Remembering The Wartime Airfields
Somerset Life|February 2018

DENE BEBBINGTON looks back at the county’s wartime airfields and the missions they were involved in

Remembering The Wartime Airfields

MANY will be familiar with the Royal Navy’s airbase at Yeovilton where current and historic aircraft are based. But did you know that during World War Two, Somerset was home to more than 10 airfields that played a vital role in the war effort?

Lying on a plateau a few miles north of Bath, Royal Air Force (RAF) Charmy Down was once a site of prehistoric long barrows. These weren’t to survive the needs of the war and were levelled in 1940 for construction of an airfield, which was to be a fighter base.

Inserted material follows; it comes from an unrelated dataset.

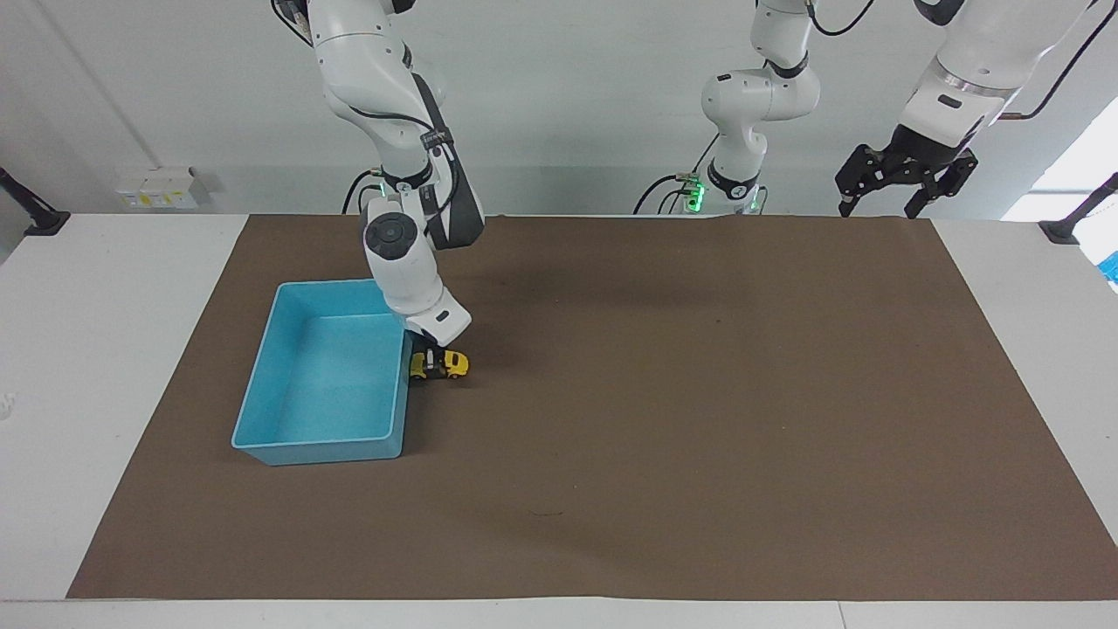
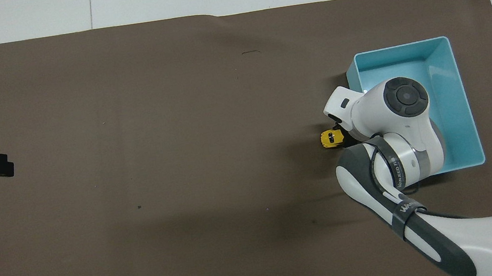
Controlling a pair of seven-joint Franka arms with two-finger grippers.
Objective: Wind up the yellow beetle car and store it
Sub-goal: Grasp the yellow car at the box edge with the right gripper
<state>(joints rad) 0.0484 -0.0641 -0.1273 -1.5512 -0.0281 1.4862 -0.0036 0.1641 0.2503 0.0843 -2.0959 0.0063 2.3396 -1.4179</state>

At first home to Hawker Hurricane night fighters of 87 Squadron, more squadrons with other types of aircraft were later based there.

The role of the base expanded to include bombers as the war progressed and in 1943 it was handed over to the Americans, as were other British airfields. During its operation various missions were carried out, some defensive against Luftwaffe raids, and also offensive sorties over the English Channel and even into Germany.

Soon after the war in 1946 the airfield was closed, though remnants of it still remain. Parts of the airstrip can be seen from ground level and the derelict control tower and pillboxes stand as more obvious reminders of its wartime past.

Another disused airfield is on the Levels at Weston Zoyland. Having started life in the 1920s, by the start of the war it was a mature airfield with several buildings. Surrounded by damp ground, the area was prone to fog. Ironically, weather conditions in the area meant it was sometimes open when others in the West Country weren’t due to bad weather, making it ideal for diversions.

The airfield played a part in the war, with various squadrons and aircraft based there. Before its closure in 1958 it served as a base for the modification of Canberra bombers which began arriving in late 1955.